Prompt >>
With the material below, print exactly the lines between the line holding "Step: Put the" and the line holding "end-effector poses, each", inclusive. Add nothing else.

(Entries provided Opens)

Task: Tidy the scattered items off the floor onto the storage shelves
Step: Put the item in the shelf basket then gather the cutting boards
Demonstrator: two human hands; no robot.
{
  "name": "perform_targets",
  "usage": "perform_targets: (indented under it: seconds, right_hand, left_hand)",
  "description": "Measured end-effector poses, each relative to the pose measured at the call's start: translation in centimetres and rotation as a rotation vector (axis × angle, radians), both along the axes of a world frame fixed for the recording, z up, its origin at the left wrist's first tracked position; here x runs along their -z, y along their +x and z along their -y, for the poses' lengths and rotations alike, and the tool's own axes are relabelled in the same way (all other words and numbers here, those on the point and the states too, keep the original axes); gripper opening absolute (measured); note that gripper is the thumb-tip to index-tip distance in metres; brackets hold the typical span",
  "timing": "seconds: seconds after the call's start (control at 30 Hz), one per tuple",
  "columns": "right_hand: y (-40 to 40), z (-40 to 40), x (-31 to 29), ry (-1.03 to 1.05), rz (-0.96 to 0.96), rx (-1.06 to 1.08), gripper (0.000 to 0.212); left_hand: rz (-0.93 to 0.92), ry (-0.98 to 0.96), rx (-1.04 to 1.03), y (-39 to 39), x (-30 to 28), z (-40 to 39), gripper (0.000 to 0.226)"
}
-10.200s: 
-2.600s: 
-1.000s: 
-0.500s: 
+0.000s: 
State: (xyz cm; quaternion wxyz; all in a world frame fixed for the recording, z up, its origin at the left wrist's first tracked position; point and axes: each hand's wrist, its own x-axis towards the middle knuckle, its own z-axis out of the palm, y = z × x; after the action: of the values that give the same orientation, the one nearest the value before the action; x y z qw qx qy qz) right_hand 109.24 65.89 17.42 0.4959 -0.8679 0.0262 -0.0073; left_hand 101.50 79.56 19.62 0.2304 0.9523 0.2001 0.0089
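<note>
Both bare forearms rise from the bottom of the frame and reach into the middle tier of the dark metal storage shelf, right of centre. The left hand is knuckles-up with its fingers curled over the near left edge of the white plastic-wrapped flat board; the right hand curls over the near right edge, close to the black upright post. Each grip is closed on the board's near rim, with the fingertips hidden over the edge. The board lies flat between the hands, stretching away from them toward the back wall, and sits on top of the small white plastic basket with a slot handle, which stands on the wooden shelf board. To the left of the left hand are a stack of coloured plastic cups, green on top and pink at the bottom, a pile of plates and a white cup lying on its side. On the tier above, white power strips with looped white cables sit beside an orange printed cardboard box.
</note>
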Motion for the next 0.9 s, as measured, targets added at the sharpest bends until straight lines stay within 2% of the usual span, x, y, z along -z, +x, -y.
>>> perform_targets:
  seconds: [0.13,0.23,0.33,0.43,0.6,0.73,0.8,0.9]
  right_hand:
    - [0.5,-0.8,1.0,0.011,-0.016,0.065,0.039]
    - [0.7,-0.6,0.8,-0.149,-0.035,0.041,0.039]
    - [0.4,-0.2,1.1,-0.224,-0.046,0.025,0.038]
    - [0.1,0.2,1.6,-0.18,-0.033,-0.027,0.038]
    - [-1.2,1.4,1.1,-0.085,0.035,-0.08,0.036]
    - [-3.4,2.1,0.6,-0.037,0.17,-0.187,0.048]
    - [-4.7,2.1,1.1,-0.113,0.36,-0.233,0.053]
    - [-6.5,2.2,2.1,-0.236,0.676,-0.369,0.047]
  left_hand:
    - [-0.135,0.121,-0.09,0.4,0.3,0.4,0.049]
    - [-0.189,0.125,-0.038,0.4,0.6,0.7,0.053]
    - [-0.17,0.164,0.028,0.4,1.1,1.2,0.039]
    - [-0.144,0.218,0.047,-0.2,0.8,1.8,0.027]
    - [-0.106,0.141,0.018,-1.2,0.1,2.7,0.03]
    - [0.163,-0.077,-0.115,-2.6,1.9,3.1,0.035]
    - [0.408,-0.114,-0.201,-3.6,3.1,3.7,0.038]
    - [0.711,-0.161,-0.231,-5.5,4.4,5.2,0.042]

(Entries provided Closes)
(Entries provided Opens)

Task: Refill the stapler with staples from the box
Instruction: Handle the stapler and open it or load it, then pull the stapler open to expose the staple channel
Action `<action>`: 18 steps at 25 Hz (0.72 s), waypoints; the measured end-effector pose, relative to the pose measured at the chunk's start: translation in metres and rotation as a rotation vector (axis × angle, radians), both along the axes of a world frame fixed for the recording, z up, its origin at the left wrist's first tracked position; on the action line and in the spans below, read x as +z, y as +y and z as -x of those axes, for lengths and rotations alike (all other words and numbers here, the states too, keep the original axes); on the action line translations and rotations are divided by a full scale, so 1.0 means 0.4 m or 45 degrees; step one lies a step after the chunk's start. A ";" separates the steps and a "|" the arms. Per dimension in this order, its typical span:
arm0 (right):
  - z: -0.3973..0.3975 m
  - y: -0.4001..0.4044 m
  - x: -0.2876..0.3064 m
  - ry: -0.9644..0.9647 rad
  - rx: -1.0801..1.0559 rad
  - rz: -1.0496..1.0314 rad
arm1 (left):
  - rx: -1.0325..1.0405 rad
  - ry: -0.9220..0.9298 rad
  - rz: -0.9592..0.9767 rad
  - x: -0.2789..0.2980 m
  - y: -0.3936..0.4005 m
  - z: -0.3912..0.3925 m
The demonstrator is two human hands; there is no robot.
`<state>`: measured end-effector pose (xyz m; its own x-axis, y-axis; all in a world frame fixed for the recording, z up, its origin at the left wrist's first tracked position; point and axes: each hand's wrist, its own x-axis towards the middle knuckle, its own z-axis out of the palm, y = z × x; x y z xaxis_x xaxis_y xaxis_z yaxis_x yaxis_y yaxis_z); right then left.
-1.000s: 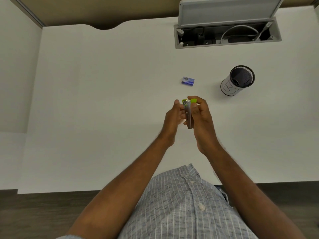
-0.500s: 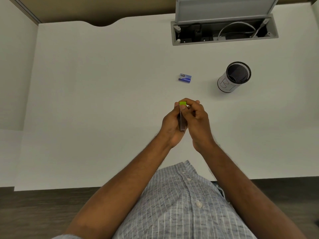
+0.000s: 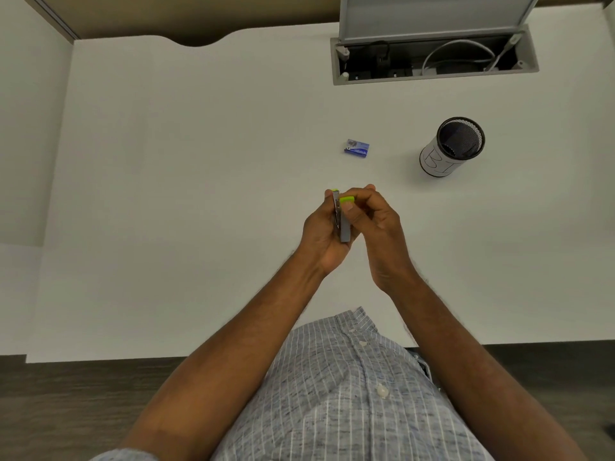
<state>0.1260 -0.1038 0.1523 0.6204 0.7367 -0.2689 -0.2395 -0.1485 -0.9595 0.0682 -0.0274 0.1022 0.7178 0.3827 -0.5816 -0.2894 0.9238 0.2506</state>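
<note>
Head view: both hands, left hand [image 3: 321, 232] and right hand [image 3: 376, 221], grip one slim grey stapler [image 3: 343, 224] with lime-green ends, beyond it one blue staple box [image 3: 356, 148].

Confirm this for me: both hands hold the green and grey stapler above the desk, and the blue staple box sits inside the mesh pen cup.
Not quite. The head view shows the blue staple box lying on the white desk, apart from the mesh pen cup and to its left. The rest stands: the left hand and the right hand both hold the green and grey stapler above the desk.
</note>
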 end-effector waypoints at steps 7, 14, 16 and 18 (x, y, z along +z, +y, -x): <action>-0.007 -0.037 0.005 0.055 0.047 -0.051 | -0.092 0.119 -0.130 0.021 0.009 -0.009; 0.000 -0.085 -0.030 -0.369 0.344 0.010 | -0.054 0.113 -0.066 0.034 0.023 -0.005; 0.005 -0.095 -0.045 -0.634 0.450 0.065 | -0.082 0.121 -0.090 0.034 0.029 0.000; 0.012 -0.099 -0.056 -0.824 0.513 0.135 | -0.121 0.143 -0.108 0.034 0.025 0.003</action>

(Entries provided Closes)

Result of this task >>
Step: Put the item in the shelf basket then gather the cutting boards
Demonstrator: two human hands; no robot.
{
  "name": "perform_targets",
  "usage": "perform_targets: (indented under it: seconds, right_hand, left_hand)",
  "description": "Measured end-effector poses, each relative to the pose measured at the call's start: translation in centimetres and rotation as a rotation vector (axis × angle, radians), both along the axes of a world frame fixed for the recording, z up, its origin at the left wrist's first tracked position; here x runs along their -z, y along their +x and z along their -y, for the poses' lengths and rotations alike, and the tool's own axes are relabelled in the same way (all other words and numbers here, those on the point and the states too, keep the original axes); gripper opening absolute (measured); note that gripper is the thumb-tip to index-tip distance in metres; brackets hold the typical span",

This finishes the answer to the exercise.